After seeing the Transformers movie just for fun, I figured I could expect some fairly odd dreams. In the movie, a teenager's car comes to life, turns into a giant robot, blah blah.
In the dream ...
My car didn't come to life, not like in the movies. Instead, the transmission got a mind of its own, kept switching gears at awkward moments, kept trying to crash me into things. It popped into low gear as I was trying to slow down at some stoplights, refused to get on the freeway entirely, and when I finally parked outside the UCSD BioDome (which was having an open house) it went into reverse, drove me up an embankment and wedged the car between two pine trees. I had to climb out the rear window.
I was deeper in the woods that I had thought, and when I came out I was somewhere on campus. I figured I should head for the top floor of the tallest building (about 15 stories up) and would be able to see the dome from there. The building was some kind of massive student lounge, or country club, judging from the lounging students and pop culture clone women walking around looking to score (with anyone but me).
The top floor was just a narrow hallway full of hair salons, with the stink of exotic creams and shampoos and burnt toenails. When I turned to get back on the elevator, it hiccuped, then there was an uninviting grinding sound. A wall section slid down over the elevator doors -- the new chunk of wall had a mock door that said "Janitor's Closet," (ha ha) and a little sign saying "STAIRS --->"
So I took the stairs. Some heavily painted clone girls were there, complaining about the exertion, how walking down stairs would make little wrinkles appear under their eyes some day. They went down only two floors, convinced that somehow the same elevator wouldn't be broken two floors down.
I jogged the rest of the way but ended up in just my underwear. When I ran through the crowded lobby, I was the entertainment of the hour, the thing everyone had to laugh at so they could puff up and feel important about themselves. I grabbed some clothes off the rack at the little Gap store in the lobby, flashed my credit card, gave Starbucks the finger, and stepped out into the fresh air (free at last!) only to run smack into Bill Clinton and some Secret Service dudes.
I was pretty frazzled by then. All I could do is scream, "What the hell are you guys looking at?"
Clinton laughed. We all laughed. It was pretty damn funny, but nobody knew why. I was thinking, "Bill Clinton visiting a tower full of clone girls." He was probably thinking, "Some nerd from the computer lab. I wonder if he can fix my toaster."

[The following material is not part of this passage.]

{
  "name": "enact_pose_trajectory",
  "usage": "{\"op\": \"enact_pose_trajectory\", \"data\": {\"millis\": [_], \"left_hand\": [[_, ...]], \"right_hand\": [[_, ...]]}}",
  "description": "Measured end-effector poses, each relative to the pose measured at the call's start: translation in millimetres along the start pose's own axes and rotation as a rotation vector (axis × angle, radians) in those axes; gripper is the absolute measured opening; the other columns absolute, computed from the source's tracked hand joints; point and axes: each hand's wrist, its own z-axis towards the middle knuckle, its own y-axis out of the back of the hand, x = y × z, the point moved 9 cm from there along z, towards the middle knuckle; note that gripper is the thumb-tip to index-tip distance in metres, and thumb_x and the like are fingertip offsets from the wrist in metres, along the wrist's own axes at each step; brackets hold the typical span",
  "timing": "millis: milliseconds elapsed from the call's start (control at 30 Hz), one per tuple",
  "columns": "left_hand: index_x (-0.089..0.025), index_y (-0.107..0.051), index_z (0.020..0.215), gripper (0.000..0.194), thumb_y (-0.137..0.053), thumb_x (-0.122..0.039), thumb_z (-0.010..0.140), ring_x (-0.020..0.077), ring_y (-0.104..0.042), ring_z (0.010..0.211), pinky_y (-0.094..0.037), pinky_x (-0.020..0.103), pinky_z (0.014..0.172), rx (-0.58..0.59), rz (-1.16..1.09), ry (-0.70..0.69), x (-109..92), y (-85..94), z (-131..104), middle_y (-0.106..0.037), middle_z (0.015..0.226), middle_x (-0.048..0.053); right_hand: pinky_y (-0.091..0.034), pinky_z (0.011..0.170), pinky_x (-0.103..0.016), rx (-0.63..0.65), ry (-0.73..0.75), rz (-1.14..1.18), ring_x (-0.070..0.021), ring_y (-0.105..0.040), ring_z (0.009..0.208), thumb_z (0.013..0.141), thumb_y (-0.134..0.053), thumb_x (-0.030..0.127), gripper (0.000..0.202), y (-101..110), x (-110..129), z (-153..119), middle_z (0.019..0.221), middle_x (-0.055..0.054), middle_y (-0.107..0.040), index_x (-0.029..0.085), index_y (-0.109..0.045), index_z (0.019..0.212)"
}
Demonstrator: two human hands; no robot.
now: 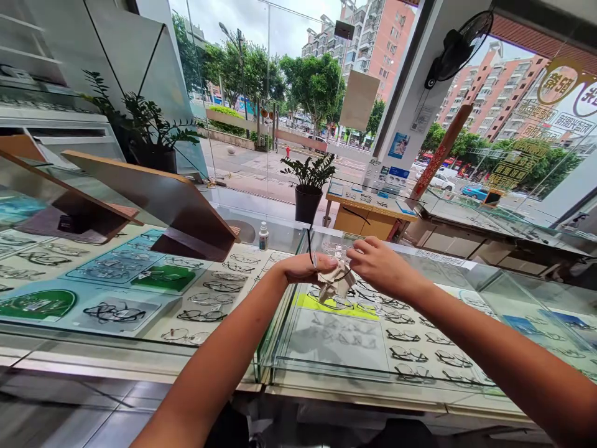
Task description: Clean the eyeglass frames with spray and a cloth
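Above the glass counter, my left hand point(305, 267) is closed on a pair of glasses point(315, 256), with a dark temple arm sticking up, and on a crumpled beige cloth point(338, 283). The cloth hangs below the fingertips. My right hand point(375, 264) is at the right side of the cloth, its fingers curled; what they pinch, if anything, is too small to tell. A small white bottle point(263, 238) stands on the counter to the left of my hands.
Rows of glasses point(408, 353) lie inside the glass display case point(373, 375) below. Two wood-edged tilted mirrors point(153, 193) stand on the counter at left. A potted plant point(308, 202) is beyond the counter, near the window.
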Motion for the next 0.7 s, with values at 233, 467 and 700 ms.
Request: {"op": "enact_pose_trajectory", "data": {"millis": [233,467,700], "left_hand": [[-0.011,-0.072,0.086,0.049,-0.095,-0.052,0.071,0.0125,-0.058,0.065,-0.044,0.024,0.062,-0.101,-0.085,-0.191,-11.7,0.8,11.9,-0.067,0.077,0.005],[-0.011,-0.076,0.103,0.052,-0.090,-0.054,0.077,0.0145,-0.065,0.071,-0.045,0.023,0.066,-0.238,-0.054,-0.309,-15.8,16.0,15.4,-0.074,0.087,0.010],[-0.012,-0.075,0.101,0.055,-0.089,-0.058,0.076,0.0144,-0.062,0.068,-0.043,0.025,0.065,-0.296,0.058,-0.279,1.1,17.7,25.4,-0.072,0.082,0.006]], "right_hand": [[-0.041,0.095,-0.044,-0.247,-0.215,0.111,-0.0290,-0.057,0.109,0.103,-0.057,0.013,0.021,-2.2,-14.5,-3.6,0.121,-0.013,-0.074,0.020,-0.077,0.104],[-0.044,0.074,-0.034,-0.700,-1.060,1.490,-0.0205,-0.058,0.079,0.087,-0.076,0.048,0.030,-115.8,-51.6,-36.2,0.092,-0.006,-0.076,0.020,-0.080,0.096],[-0.033,0.063,-0.028,-0.784,-1.082,1.812,-0.0131,-0.048,0.067,0.074,-0.086,0.054,0.040,-166.6,-40.7,-24.9,0.084,-0.002,-0.075,0.019,-0.082,0.094]]}}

I told them to have a nice day, then ran off knowing I'd never be able to find my car.
Later on I was home, reading emails from the uncles I hadn't spoken to in 30 years, all about their families. I must have wasted an hour reading them and taking notes, updating phone numbers & contact info, only to wake up and find that the messages were not real, and the real uncles hadn't responded yet.
My car came home around 3 a.m., reeking of hydrogen & sulfur.